● **TASK OBJECTIVE**
Transcribe the listing below exactly, leaving out each image.

● **DATA BELOW**
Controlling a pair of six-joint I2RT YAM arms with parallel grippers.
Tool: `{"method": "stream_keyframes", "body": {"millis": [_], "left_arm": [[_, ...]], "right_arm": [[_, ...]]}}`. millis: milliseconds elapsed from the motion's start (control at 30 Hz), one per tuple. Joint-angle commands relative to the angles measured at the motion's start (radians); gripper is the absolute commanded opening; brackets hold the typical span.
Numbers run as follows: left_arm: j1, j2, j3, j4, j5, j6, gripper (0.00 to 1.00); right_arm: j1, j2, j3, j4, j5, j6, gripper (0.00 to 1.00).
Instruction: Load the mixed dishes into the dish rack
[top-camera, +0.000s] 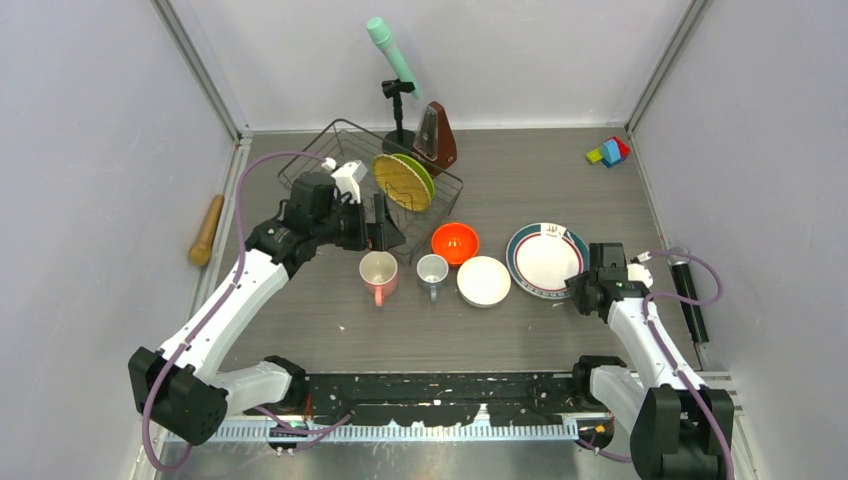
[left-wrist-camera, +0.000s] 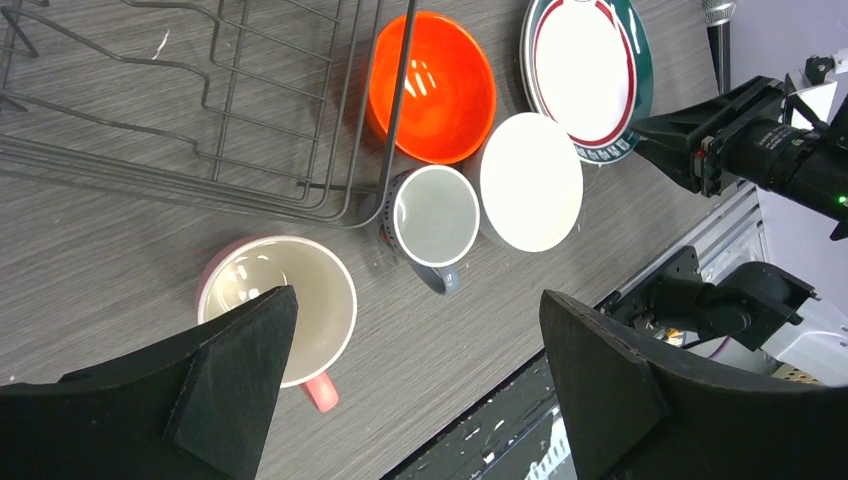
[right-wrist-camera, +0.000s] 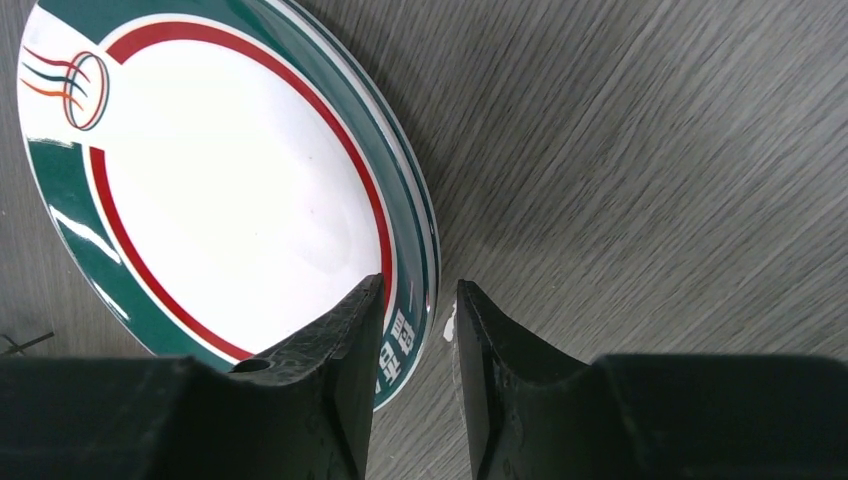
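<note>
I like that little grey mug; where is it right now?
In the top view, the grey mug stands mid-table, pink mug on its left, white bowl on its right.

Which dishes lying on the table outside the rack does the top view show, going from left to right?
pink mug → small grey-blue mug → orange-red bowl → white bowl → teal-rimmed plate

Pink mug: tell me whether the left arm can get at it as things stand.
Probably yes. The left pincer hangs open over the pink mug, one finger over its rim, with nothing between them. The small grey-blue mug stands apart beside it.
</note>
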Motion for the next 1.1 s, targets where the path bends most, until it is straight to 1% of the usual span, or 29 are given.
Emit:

● **ANSWER**
Controlling a pair of six-joint I2RT YAM arms with parallel grippers.
Tool: `{"method": "stream_keyframes", "body": {"millis": [_], "left_arm": [[_, ...]], "right_arm": [[_, ...]]}}`. millis: milliseconds elapsed from the motion's start (control at 30 Hz), one per tuple. Joint-angle commands relative to the angles measured at the motion's start (radians); gripper is the absolute commanded opening; brackets hold the typical span.
Numbers run as follows: left_arm: j1, j2, j3, j4, j5, j6, gripper (0.00 to 1.00); right_arm: j1, j2, j3, j4, j5, j6, gripper (0.00 to 1.00).
Instruction: Load the mixed dishes into the dish rack
[top-camera, +0.000s] 
[left-wrist-camera, +0.000s] 
[right-wrist-camera, +0.000s] 
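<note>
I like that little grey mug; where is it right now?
In the top view, the grey mug stands mid-table, pink mug on its left, white bowl on its right.

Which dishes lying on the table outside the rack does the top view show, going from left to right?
pink mug → small grey-blue mug → orange-red bowl → white bowl → teal-rimmed plate

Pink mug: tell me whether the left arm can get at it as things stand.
Probably yes. The left pincer hangs open over the pink mug, one finger over its rim, with nothing between them. The small grey-blue mug stands apart beside it.
</note>
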Motion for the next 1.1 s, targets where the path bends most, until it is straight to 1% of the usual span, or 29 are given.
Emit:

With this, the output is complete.